O arco das duas novas personagens, com quem nós não temos intimidade alguma, também é interessante: esse desejo da Lisa (Nicole Ari Parker) pelo assistente, esse corte abrupto do desejo e a decadência do marido, versus a tentativa dela de ficar. Mas a gente não tem tanto apego a elas para dar importância suficiente.

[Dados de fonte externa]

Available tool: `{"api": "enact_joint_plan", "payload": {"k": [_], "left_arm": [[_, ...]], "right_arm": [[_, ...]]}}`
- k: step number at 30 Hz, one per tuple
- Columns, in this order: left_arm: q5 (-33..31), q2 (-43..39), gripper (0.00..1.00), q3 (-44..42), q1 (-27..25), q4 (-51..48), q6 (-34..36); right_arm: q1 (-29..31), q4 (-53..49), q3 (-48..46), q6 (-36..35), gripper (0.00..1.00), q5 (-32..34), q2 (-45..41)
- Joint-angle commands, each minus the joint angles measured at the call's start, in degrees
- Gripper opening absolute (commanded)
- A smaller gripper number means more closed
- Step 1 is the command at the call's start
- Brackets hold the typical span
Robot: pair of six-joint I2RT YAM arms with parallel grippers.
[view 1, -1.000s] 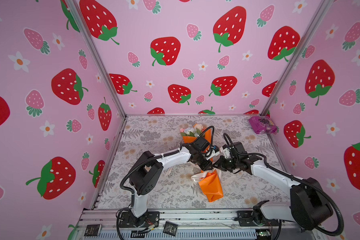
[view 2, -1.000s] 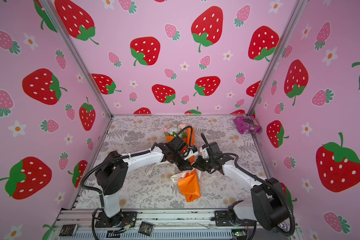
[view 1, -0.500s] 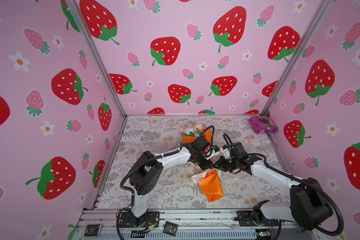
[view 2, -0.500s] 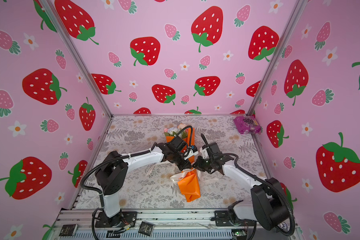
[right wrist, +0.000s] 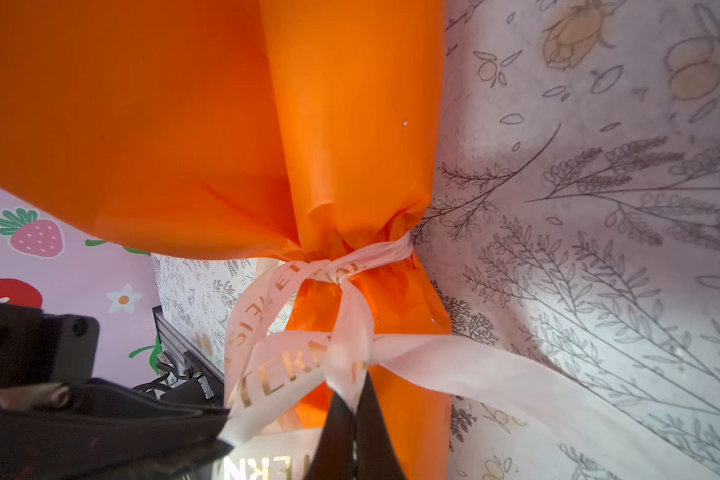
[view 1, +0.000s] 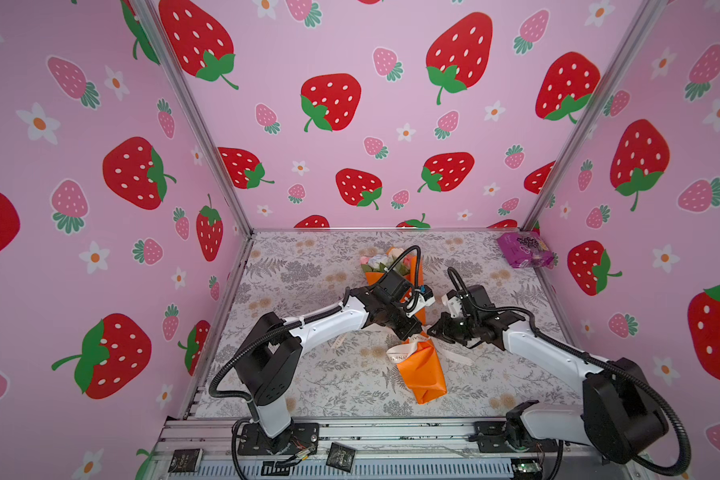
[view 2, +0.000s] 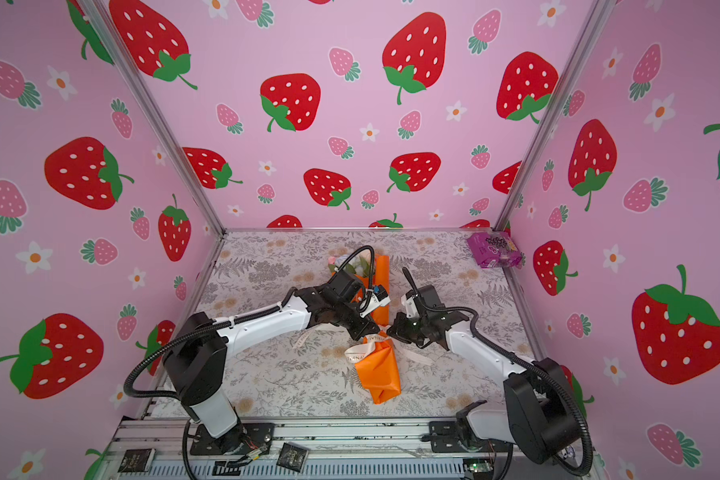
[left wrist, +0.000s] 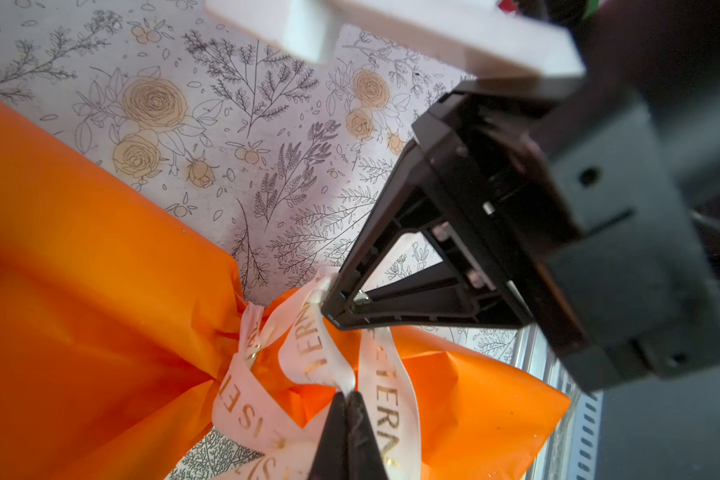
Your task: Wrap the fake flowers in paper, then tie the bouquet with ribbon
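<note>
The bouquet of fake flowers [view 1: 422, 370] lies on the table in bright orange paper, its pink and white heads [view 1: 381, 262] pointing toward the back wall. A cream ribbon with gold letters [left wrist: 308, 353] is cinched round the paper's narrow waist [right wrist: 350, 266]. My left gripper [left wrist: 346, 395] is shut on one strand of this ribbon. My right gripper [right wrist: 354, 405] is shut on another strand, just beside the knot. In both top views the two grippers meet tip to tip over the waist, left [view 1: 417, 333] and right [view 1: 431, 332]. The stems are hidden inside the paper.
A small purple packet [view 1: 524, 249] lies in the back right corner. Pink strawberry walls close three sides of the floral table [view 1: 308, 374]. A metal rail [view 1: 391, 432] carrying both arm bases runs along the front edge. A loose ribbon tail [view 1: 458, 355] trails right of the bouquet.
The left gripper's jaws have closed on the ribbon. Both arms and the bouquet have barely shifted.
</note>
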Motion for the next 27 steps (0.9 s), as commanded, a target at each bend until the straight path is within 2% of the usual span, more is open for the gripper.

Fiquei feliz pela Seema e o jardineiro.
Mas, falando a verdade, todos esses problemas substanciais se tornam ínfimos se comparados à questão principal: sem Samantha (Kim Cattrall), sem borogodó. Os quatro arquétipos se conversavam de modo que tudo se alinhava:
Carrie (Sarah Jessica Parker), busca pelo amor e a reflexão sobre a vida; Samantha (Kim Cattrall) é a mulher independente e sexualmente livre, ligada à energia selvagem; Charlotte (Kristin Davis), a romântica, busca o casamento e a família, representando a esperança e a inocência; Miranda (Cynthia Nixon), a advogada, é a figura da mente racional, da independência e da busca por sucesso profissional.
Assim, Samantha era o balde de água escaldante para esse trio sóbrio. E sem ela, não tinha como continuar.
Apesar de tudo, somos todas gratas a tudo que aprendemos com Sex and the City. A todos os cosmopolitans que tomamos.
No fim, Sex and the City nunca foi sobre quatro mulheres em Nova York. Era sobre amizade como força vital. Sem Samantha, não havia como manter essa chama acesa. E, por mais que a série tenha tentado, a gente se despede com gratidão pelo que foi, e não pelo que se tornou.